What is the difference between the future and today? The only thing that we can predict with certainty is that things will change. Predicting such shifts in trends is at the core of competitive advantage. future

Can you imagine your college age student not having any direction for what he or she will be doing in 4 years (this might be close to home for some)? You would advise that student to pick a path, plan a curriculum and build a foundation (through general education) knowing that they may change their mind based on new information (such as finding passion for a particular field of study). Just because making assumptions about the future is hard, doesn’t mean we shouldn’t do it. A remarkable number of management teams lack the clarity we would expect of an 18 year old.

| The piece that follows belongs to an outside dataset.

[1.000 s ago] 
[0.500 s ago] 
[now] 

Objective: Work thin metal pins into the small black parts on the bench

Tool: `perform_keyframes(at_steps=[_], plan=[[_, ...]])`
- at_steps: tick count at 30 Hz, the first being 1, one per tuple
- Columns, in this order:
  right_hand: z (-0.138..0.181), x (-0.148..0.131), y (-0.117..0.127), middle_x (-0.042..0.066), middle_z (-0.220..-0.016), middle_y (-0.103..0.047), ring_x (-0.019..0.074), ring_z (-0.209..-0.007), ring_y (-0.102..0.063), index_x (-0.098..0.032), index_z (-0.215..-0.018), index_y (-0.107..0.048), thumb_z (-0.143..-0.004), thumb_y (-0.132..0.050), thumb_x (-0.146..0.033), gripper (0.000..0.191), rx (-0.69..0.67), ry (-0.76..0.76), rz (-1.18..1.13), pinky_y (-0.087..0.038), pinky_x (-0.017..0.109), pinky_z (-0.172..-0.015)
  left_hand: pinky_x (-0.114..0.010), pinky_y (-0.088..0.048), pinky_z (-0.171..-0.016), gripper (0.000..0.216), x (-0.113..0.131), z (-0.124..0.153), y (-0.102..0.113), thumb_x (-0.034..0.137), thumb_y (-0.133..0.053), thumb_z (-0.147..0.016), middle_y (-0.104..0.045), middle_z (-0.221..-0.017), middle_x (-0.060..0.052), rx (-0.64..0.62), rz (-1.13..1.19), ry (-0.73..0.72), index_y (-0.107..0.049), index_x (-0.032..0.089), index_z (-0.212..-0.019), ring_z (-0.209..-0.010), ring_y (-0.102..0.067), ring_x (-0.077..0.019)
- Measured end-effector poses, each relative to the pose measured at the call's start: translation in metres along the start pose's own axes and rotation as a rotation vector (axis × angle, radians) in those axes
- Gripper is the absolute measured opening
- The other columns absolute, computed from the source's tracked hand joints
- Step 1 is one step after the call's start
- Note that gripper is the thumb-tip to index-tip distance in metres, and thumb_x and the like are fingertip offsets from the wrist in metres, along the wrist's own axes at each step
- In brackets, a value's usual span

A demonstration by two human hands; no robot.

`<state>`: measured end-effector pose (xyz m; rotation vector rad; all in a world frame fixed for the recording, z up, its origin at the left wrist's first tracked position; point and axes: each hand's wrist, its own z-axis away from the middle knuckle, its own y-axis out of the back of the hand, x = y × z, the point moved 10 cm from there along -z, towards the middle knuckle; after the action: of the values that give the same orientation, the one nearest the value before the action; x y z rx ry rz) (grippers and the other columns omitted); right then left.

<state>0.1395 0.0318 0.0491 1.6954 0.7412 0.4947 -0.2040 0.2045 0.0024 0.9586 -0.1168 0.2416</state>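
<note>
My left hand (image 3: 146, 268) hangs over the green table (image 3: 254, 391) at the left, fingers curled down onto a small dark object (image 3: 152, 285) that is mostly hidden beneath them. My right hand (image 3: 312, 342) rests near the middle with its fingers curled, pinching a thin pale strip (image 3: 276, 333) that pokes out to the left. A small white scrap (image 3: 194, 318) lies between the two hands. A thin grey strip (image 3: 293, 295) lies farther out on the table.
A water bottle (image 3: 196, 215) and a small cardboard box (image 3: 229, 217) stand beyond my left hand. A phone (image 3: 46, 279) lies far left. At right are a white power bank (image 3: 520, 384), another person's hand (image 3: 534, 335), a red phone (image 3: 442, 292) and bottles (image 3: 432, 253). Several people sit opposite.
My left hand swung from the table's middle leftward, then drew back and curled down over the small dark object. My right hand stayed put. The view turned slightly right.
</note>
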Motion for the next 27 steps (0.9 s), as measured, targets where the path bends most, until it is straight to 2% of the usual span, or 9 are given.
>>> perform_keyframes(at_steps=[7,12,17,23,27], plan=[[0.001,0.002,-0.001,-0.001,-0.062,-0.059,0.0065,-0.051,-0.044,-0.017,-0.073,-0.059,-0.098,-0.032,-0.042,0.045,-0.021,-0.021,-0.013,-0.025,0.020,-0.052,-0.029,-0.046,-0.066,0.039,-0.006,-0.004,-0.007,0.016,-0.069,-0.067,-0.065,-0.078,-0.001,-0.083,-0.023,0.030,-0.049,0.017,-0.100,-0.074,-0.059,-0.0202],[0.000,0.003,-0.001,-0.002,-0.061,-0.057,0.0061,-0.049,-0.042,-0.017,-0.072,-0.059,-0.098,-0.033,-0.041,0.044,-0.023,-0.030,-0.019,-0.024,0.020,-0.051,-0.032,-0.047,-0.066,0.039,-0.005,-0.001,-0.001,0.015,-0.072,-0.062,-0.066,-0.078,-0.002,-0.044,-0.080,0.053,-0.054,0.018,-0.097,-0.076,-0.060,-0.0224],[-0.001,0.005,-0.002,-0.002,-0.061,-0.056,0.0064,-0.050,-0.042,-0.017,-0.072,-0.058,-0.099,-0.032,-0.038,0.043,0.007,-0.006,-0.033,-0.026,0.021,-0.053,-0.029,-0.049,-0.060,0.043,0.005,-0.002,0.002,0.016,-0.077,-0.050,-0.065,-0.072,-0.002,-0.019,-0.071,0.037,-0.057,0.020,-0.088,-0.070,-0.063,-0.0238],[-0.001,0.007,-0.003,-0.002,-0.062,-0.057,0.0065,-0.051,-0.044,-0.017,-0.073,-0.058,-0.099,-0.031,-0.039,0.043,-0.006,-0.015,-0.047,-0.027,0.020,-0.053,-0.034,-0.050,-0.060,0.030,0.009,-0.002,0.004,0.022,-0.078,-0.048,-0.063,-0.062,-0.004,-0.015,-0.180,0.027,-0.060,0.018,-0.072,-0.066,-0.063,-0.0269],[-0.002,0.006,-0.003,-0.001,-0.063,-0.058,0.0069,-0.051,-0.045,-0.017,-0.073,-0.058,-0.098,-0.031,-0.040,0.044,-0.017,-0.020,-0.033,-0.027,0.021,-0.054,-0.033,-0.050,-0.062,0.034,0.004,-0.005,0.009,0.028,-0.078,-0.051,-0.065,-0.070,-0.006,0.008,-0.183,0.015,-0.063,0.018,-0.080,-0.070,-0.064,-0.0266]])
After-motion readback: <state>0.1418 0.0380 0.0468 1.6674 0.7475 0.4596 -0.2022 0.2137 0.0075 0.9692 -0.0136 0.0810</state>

As a strategic planning facilitator and closet futurist, people ask me if strategic thinking is some form of voodoo. Of course looking into the future does not require a crystal ball. It requires time, research and a lot of patience. Some businesses have defined the very best product and they are able to exploit it in a market they already know. Those businesses grow double digits, have strong margins and are immune to price pressure. Such businesses are typically called monopolies and they are very rare.

The rest of us should have a maniacal hunger to perfect our models and identify new ways to kick the competition’s ass. The average entrepreneur does not have the time, inclination, curiosity or work ethic to innovate. It is just easier to keep doing what they are already doing, which is why they are average. Then they complain that their customers only care about price; because they have not found a way to serve them to earn a premium, or at least a desirable margin. In these situations, a management team must find the courage to experiment with new methods, even if it is not in their nature.

Too often, completing a SWOT analysis and developing an operational plan is confused for strategy. Even comparisons with other similar providers are barely strategy. At its heart, real strategy focuses on pivoting to deliver uniqueness, and unique does not live in what has already been done. Every meaningful product, service and feature will be copied. It is what competitors do.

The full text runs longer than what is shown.